Trigger warning: this blog contains sensitive information about adoption, surrogacy and egg donation.
I am thrilled to be published this month by Routledge with my life writing book, Another Mother Curating and Creating Voices of Adoption, Surrogacy and Egg Donation.
What do you think of when you imagine a ‘mother-to-be’? Is it a woman in skinny jeans checking her phone, waiting to hear if her surrogate has gone into labour? Is it a woman answering a social worker’s questions as she is assessed for her suitability to adopt? Or an egg donor whose genetic child will be born to and raised by another family? Contemporary explorations of motherhood have primarily focused on the biological mother raising the child she gave birth to.
Another Mother Curating and Creating Voices of Adoption, Surrogacy and Egg Donation gives voice to women who become mothers through the routes of adoption, surrogacy and egg donation, and their silent partners – birth mothers, surrogate mothers and egg donors – whose stories remain largely untold.
The book is based on a life writing research project, which I undertook for a PhD in Creative Writing with the OU, graduating at the Barbican Centre, London, in March 2023.
The project was inspired by my own experience of adopting my second child. To help me make sense of my own journey from secondary infertility to adoption, I was consumed by a need to read diverse reflections and representations of mothering. Jackie Kay and Jeanette Winterson have published highly moving accounts of the adoptee’s experience (Kay, 2010; Winterson, 2011). Yet the voices of adoptive mothers – and indeed birth mothers whose children are adopted – are largely absent in literature. As are the memoirs of surrogate mothers who give birth to children for other mothers to raise, and egg donors whose genetic offspring are out there in the world with other families. I decided I wanted to write their stories.
I knew this would be a complex project involving nuanced ethical and artistic considerations and decided that doctoral study would provide the support and rigour required. The research was supported by the OU Human Research Ethics Committee. Building on the work of oral historians, I interviewed six women, drawing on a range of interdisciplinary approaches. The research presents the stories of (all names have been changed): Alison, a mother via egg donation and adoption; Charlotte, an egg donor; Rubi, who became a mother through surrogacy in India; Robin, a surrogate mother; Lorraine, an adoptive mother of two who was adopted herself as a baby; Margaret, a birth mother in her seventies who gave her baby up for adoption fifty years ago. My responses to the interviews, and my own personal experience of pregnancy loss and adoption, offer a seventh voice.
The first interviewee, Alison, showed me an embroidered quilt that her mother-in-law created to tell their family story — a pocket of a toddler’s jeans, the ribbon from a present, etc.
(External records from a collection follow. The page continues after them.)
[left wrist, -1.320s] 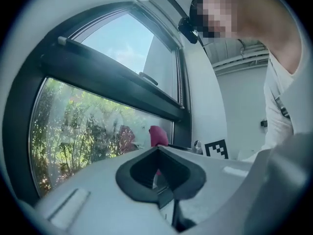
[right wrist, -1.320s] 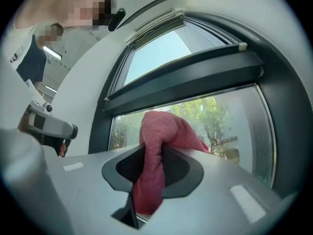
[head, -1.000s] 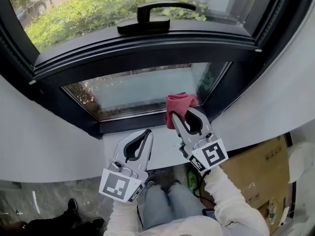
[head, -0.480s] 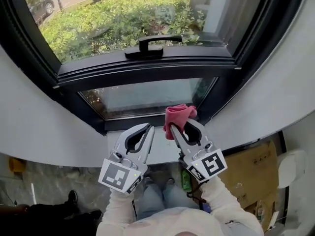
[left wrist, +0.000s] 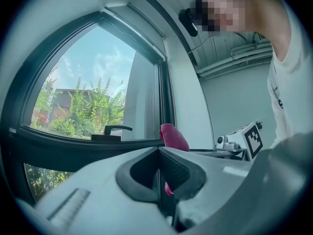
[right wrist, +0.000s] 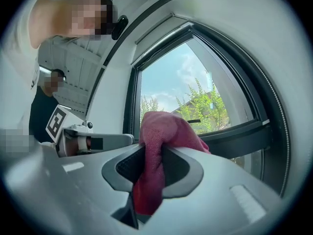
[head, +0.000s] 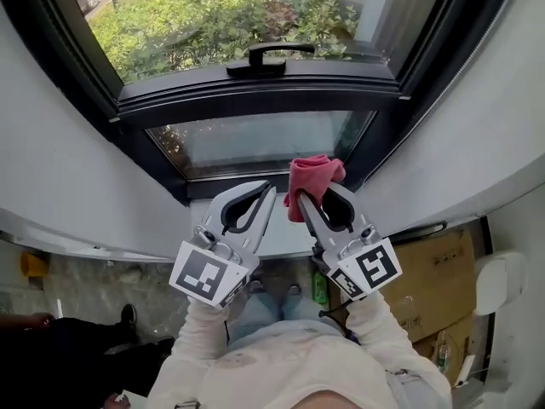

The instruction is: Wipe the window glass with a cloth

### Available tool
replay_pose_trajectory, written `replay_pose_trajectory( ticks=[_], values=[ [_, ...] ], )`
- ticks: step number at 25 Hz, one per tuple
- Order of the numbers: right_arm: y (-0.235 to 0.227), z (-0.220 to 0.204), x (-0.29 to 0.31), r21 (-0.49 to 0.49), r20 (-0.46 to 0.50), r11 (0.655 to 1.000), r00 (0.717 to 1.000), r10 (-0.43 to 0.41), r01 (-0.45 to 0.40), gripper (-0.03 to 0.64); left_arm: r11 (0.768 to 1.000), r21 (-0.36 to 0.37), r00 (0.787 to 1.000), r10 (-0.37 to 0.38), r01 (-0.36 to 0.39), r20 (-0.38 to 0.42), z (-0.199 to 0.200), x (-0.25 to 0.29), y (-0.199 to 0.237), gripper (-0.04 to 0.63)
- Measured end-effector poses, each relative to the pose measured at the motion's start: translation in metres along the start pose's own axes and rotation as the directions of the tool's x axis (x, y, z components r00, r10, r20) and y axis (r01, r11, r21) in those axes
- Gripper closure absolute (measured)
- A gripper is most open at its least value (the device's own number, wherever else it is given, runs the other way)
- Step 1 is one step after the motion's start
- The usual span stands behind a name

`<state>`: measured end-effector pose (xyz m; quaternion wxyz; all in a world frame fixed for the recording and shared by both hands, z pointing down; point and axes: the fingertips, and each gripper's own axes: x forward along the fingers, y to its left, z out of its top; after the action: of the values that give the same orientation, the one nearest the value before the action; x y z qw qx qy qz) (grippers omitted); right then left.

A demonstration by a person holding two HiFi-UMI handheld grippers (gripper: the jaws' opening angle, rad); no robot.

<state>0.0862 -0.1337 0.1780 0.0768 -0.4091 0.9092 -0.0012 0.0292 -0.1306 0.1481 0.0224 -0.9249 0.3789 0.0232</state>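
A bunched red cloth (head: 311, 180) is clamped in my right gripper (head: 312, 196), held just below the lower window pane (head: 255, 141); in the right gripper view the cloth (right wrist: 161, 146) fills the jaws and hangs down between them. My left gripper (head: 266, 189) is beside it on the left, shut with nothing in it. From the left gripper view the cloth (left wrist: 173, 136) shows past the closed jaws. The upper pane (head: 230, 15) looks onto green shrubs, and a black handle (head: 271, 59) sits on the dark frame (head: 255, 92) between the panes.
White wall curves on both sides of the window (head: 477, 135). A narrow sill (head: 285, 239) lies under the grippers. Cardboard boxes (head: 434, 279) stand on the floor at the right, and a person's dark shoe (head: 128, 318) shows lower left.
The view has tilted so the window sits higher in the picture and the grippers lower. Both grippers have drawn closer together. The cloth stays clamped in the right one.
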Motion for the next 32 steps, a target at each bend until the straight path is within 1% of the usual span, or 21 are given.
replay_pose_trajectory(
  ticks=[4, 11, 15, 19, 32],
  values=[
    [0.01, 0.008, -0.004, 0.01, 0.005, 1.0, 1.0, 0.014, -0.014, 0.502, 1.0, -0.001, 1.0, -0.009, 0.009, 0.001, 0.005, -0.005, -0.007, 0.594],
    [0.015, 0.015, -0.004, 0.028, 0.006, 0.999, 1.0, 0.017, -0.018, 0.502, 1.0, 0.0, 1.0, -0.015, 0.015, 0.001, 0.008, -0.01, -0.012, 0.594],
    [0.018, 0.019, -0.004, 0.02, 0.008, 1.0, 1.0, 0.019, -0.019, 0.503, 1.0, 0.011, 1.0, -0.018, 0.018, 0.015, 0.011, -0.014, -0.013, 0.594],
    [0.022, 0.022, -0.002, 0.016, 0.009, 1.0, 1.0, 0.021, -0.022, 0.503, 1.0, 0.006, 1.0, -0.009, 0.009, 0.005, 0.012, -0.018, -0.012, 0.594],
    [0.038, 0.02, 0.003, 0.016, -0.016, 0.999, 0.999, 0.041, -0.041, 0.503, 1.0, 0.009, 1.0, -0.008, 0.008, 0.015, 0.016, -0.031, -0.01, 0.594]
  ],
)
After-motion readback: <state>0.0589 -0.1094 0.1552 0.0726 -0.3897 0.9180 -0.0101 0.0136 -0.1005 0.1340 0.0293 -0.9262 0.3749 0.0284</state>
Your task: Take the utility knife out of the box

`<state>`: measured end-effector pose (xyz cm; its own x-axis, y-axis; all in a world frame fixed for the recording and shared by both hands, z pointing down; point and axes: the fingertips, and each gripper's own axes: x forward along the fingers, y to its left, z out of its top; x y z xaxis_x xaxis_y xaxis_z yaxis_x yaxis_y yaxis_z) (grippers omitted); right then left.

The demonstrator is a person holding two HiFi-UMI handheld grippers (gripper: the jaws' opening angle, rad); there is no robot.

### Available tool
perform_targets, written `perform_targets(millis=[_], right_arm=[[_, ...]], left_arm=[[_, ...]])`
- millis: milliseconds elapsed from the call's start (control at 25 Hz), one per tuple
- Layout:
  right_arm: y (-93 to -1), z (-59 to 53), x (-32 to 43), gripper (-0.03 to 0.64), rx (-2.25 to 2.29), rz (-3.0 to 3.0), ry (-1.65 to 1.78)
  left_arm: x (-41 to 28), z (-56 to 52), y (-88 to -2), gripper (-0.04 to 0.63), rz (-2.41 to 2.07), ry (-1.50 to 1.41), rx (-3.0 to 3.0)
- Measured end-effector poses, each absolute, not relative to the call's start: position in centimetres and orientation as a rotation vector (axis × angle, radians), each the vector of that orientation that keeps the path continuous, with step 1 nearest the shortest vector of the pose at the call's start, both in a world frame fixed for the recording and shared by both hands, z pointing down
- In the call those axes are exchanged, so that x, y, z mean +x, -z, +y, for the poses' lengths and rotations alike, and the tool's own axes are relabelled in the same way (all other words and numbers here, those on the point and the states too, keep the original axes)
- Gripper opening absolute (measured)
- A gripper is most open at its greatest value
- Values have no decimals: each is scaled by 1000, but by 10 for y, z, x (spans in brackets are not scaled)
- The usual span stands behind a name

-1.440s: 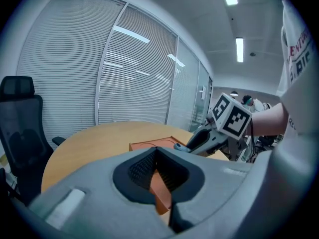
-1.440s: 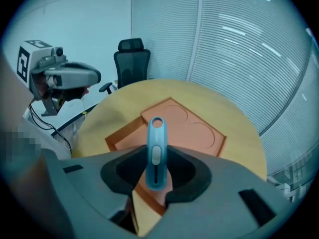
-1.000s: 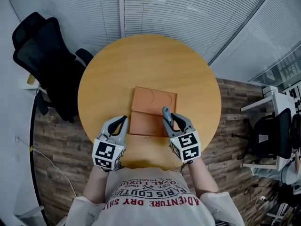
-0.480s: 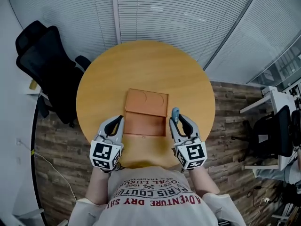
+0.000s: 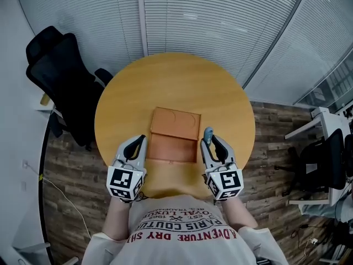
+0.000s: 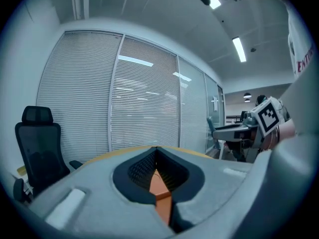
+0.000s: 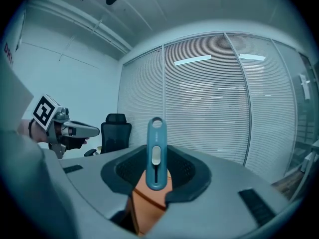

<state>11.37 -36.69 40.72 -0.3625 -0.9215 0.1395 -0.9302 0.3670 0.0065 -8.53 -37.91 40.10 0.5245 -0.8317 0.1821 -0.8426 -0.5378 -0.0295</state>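
On the round wooden table (image 5: 176, 81) lies an orange-brown box (image 5: 174, 134), opened flat. My right gripper (image 5: 210, 141) hovers just past the box's right edge, shut on a blue-grey utility knife (image 5: 208, 132). The right gripper view shows the knife (image 7: 155, 153) upright, pinched between the right gripper's (image 7: 155, 169) pads, slider facing the camera. At the box's near left corner my left gripper (image 5: 141, 141) is shut with nothing held. In the left gripper view its tips (image 6: 156, 151) meet, and a strip of the box (image 6: 160, 198) shows below them.
A black office chair (image 5: 60, 76) stands left of the table, and another chair (image 5: 322, 159) with a desk is at the far right. Slatted blinds (image 5: 220, 21) close off the back. The floor around the table is wood plank.
The right gripper has carried the knife from over the box's right side to just beyond its right edge and turned it more upright. The left gripper has risen a little.
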Motion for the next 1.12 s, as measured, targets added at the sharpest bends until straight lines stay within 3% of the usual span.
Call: perform_targets(millis=[1120], right_arm=[[-417, -363, 100, 133, 1635, -2517, -124]], left_arm=[[-74, -375, -414, -6, -1415, -294, 2689]])
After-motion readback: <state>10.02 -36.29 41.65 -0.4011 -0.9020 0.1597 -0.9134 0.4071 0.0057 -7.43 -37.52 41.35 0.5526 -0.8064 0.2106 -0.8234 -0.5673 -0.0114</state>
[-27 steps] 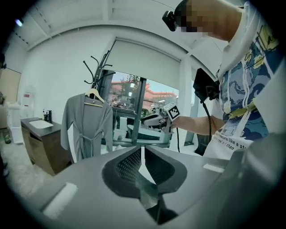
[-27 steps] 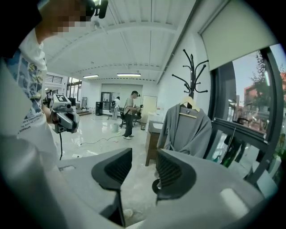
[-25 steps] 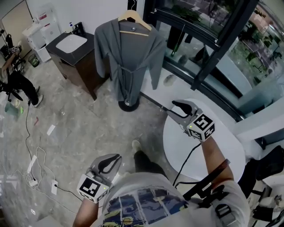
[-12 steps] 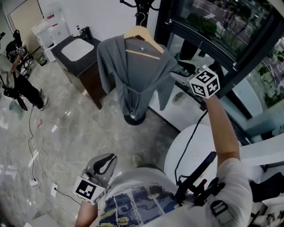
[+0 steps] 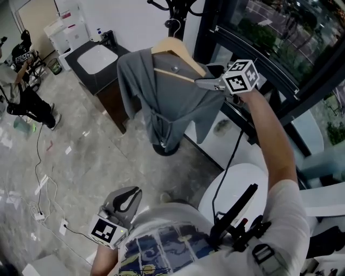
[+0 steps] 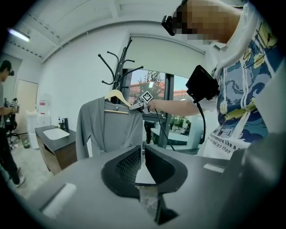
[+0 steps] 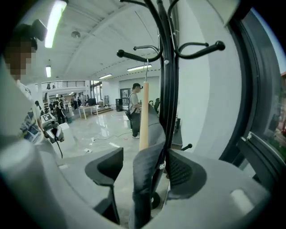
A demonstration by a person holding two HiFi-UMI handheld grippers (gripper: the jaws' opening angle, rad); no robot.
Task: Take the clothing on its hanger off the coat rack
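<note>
A grey robe (image 5: 161, 91) hangs on a wooden hanger (image 5: 172, 51) from the black coat rack (image 5: 175, 11). My right gripper (image 5: 207, 81) is up at the hanger's right shoulder. Its jaws have just been opening and stand wide. In the right gripper view (image 7: 143, 167) the robe-covered hanger end (image 7: 145, 179) sits between them, and the left pad is clear of the cloth. The rack's pole (image 7: 166, 67) rises just behind. My left gripper (image 5: 126, 198) hangs low by my body, its jaws together on nothing (image 6: 143, 154). From there the robe (image 6: 111, 129) is well ahead.
A dark cabinet with a white sink (image 5: 94, 56) stands left of the rack. A round white table (image 5: 242, 188) is at my right, under the outstretched arm. Black window frames (image 5: 259, 64) run behind the rack. A person (image 5: 21, 91) stands far left; cables (image 5: 40, 199) lie on the floor.
My right gripper rose from above the white table to the hanger's right shoulder and its jaws opened. I have come closer to the rack. The left gripper stays low and shut.
</note>
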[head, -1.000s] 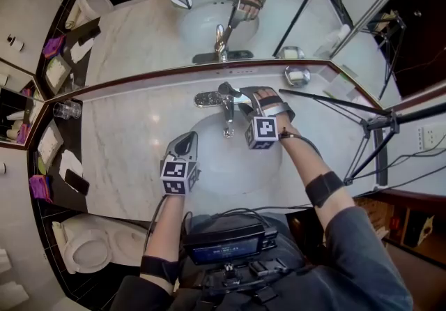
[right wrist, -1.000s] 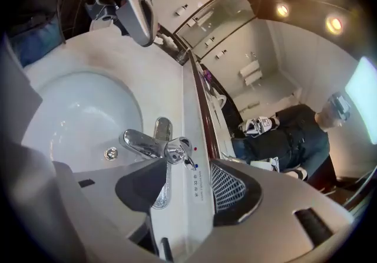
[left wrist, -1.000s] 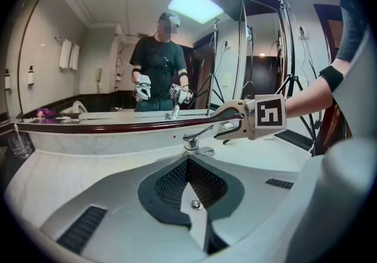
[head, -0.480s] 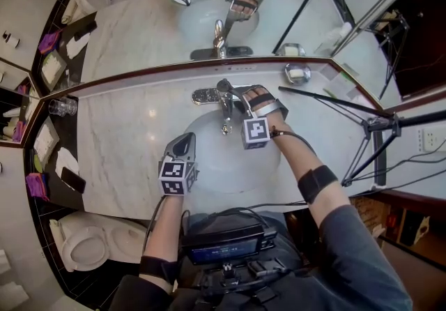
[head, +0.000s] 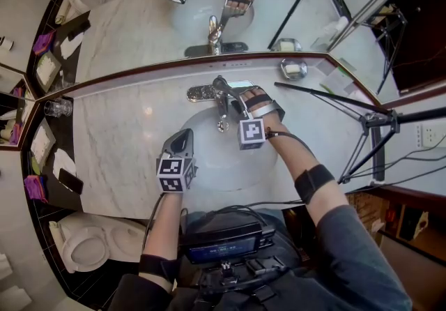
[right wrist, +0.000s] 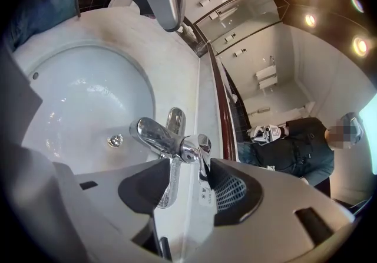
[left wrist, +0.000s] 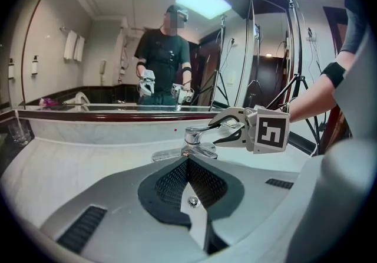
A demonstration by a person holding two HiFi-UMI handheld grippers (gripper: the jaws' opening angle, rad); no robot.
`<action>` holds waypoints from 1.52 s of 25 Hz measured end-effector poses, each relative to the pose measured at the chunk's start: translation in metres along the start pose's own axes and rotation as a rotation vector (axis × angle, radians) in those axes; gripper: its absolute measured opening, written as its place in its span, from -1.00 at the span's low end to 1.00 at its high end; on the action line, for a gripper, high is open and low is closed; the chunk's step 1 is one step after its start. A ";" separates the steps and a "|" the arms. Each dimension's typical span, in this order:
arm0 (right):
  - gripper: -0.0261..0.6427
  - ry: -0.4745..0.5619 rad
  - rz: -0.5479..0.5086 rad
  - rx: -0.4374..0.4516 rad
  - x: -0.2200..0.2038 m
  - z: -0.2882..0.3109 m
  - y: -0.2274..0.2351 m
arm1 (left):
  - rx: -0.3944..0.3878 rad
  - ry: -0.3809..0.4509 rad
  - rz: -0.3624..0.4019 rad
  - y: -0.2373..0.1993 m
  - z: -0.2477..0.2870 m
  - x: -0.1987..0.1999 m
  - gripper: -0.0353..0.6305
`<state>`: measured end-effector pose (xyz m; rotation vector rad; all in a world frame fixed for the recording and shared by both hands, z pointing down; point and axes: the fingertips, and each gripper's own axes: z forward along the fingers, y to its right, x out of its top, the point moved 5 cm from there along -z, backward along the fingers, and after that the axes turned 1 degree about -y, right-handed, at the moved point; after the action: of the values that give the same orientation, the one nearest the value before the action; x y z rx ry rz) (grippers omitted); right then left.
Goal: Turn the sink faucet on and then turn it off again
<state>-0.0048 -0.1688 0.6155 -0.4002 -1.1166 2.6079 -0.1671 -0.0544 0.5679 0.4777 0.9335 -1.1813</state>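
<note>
The chrome faucet [head: 220,102] stands at the back of the white sink basin [head: 209,163], and no water shows at its spout [right wrist: 154,135]. My right gripper [head: 235,95] reaches in from the right, and its jaws have just been closing. They stand open on either side of the faucet lever [right wrist: 203,155], which lies nearer the right-hand pad [right wrist: 232,188]. In the left gripper view one right finger [left wrist: 231,115] is above the lever and the other below it. My left gripper [head: 182,138] hovers over the basin's near left rim, shut on nothing.
A mirror rises behind the marble counter [head: 125,135]. Glass tumblers [head: 56,107] stand at the counter's far left, a soap dish [head: 294,69] at the back right. A black tripod [head: 369,121] leans in from the right. A toilet [head: 87,247] sits low on the left.
My right gripper has sunk a little around the faucet lever and rolled, with its jaws slightly narrower. My left gripper has stayed in place.
</note>
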 end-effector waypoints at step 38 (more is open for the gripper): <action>-0.56 0.076 0.833 -0.046 -0.003 -0.080 0.015 | 0.040 0.046 -0.002 -0.001 -0.035 0.001 -0.88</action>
<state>0.0246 -0.1272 0.5523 -1.1787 -1.1530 3.2007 -0.1808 -0.0293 0.5476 0.5384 0.9519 -1.1971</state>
This notion of the quilt, a tapestry, a rich woven artistic product encompassing different images, threads and stories became a metaphor for the way the project unfolded, combining different voices, registers, stories and forms. Working with the interview material, I produced a body of life writing – a literary tapestry – as a hybrid form of curated material (edited interviews and selected quotations from published work) and created material (poetry, reimagined scenes and lyric essay), accompanied by a critical meta-narrative.
The experimental form builds on the work of others, particularly: Tony Parker’s oral histories (Parker, 1972), Bahktin’s ‘heteroglossia’ (Bahktin, 1982), Roland Barthes’s ‘structural portrait’ (Barthes, 1977), Carolyn Ellis’s ‘autoethnography’ (2003), David Shields’ ‘collage as an evolution beyond narrative’ (Shields, 2011) and Jo Parnell’s ‘literary docu-memoir’ (Parnell, 2019).
The experience was transformative, as a writer and a mother. The process changed the way I approached life writing: I learned that editing interviews is a creative act, allowing patterns, motifs and themes to emerge, while revering the interviewee’s individuality and personal diction. Colour and texture were added through my creative responses.
On a personal level, as a biological and adoptive mother, I undertook the process of researching and writing these mothers’ stories as a quest to deepen my own understanding of what it means to mother a child when your child has another mother (through adoption, surrogacy or egg donation). Undertaking this research helped me to expand my own understanding of the complex and evolving landscape of motherhood through adoption, surrogacy and egg donation. Ultimately, I hope the book will help readers do the same.